When Mom and Dad were married, it was for forever. People kept the promise "’til death do us part" in that generation. When Dad placed the wedding band on Mom's finger on their wedding day, it was on for life.


Mom never removed her ring. It is a thin band of gold that is part of a two-ring set. She removed her engagement ring when baking bread, painting or any kind of dirty work. The gold band remained on her finger. Always.



Mom lost the diamond out of her engagement ring. At the time, it would have cost at least as much to replace the diamond, as it would to get an entirely new set of rings. The gold band remained where Dad had placed it all of those years prior. And they bought a new set of rings for her to wear, in addition to the original band of gold.



Eventually, Mom had a garnet put into her original engagement ring and kept it many more years.



There came a time when she gathered all of her adult children together. During our visit, she went through her jewelry box and gave each of us something that was precious to her. She gave me her original engagement ring, the engagement ring Dad had given to her and placed on her finger. I was awe struck, to have been given such a precious gift.



We spoke of other things at the time, such as her wedding band. She specifically told us she wanted to wear it forever. Of course this was her decision to make and hers alone. We all knew the story of the band of gold that was placed on her finger forever. And forever it would remain. We honored, respected and wholeheartedly agreed with her choice. We knew it was the right thing to do.

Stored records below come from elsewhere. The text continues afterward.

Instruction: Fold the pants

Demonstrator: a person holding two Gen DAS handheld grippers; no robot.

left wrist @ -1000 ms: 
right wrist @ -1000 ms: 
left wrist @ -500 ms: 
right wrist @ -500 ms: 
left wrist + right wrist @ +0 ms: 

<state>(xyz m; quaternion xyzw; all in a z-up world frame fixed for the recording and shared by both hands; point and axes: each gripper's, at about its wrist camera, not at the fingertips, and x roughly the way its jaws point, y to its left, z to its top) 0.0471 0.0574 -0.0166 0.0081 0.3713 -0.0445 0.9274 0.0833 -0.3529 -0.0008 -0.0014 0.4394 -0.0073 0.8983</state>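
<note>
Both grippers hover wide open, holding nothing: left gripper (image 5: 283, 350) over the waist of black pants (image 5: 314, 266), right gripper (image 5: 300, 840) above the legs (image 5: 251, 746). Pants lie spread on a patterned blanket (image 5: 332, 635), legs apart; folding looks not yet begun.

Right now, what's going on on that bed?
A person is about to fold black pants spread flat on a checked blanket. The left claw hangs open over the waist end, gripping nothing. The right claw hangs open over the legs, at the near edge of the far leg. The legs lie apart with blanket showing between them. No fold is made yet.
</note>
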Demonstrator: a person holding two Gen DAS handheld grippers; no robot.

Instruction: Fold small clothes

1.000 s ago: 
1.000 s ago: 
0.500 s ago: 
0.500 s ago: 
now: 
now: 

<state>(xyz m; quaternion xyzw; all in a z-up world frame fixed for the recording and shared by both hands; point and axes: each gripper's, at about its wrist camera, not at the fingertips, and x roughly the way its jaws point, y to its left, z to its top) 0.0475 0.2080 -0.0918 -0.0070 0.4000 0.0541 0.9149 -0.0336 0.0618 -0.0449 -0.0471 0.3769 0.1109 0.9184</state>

I love the story of that most simple band of gold that has remained on Mom's hand from the moment the words "With this ring, I thee wed" were uttered.



Now, we live in a day and age where bigger is better when it comes to engagement rings. We live in a disposable society where marriages rarely last forever. There is much too much energy spent on the size of the diamond in the engagement ring. There is so much status given to a set of rings which may or may not stay on that finger forever.



When people talk of engagement and wedding rings, my mind always returns to the gold band Dad placed on Mom's hand on their wedding day. A day that was not full of the pomp and ceremony of today's weddings. A personal vow made in front of Dad's brother and Mom's sister. The promise they made was to each other. It was made for forever. They meant what they said. That simple band of gold symbolized their promise and that ring remained on Mom's finger.



Remained, yes, past tense.



A few birthdays ago, I received a bulky card from Mom in the mail. I assumed she had found a unique card that explained the bulk.



I don't even know if there is a word to describe what I felt when I opened her card and found her original wedding band enclosed.
My heart cracked a little. That ring was hers. Forever. And she entrusted "forever" to me.



It was the most precious gift I have ever received, second only, to her engagement ring that comes off my hand only for repairs.



I was already blessed and I knew it. This was almost too much.



There is no gem in this world I would trade for this simple band of gold and all it symbolizes to me.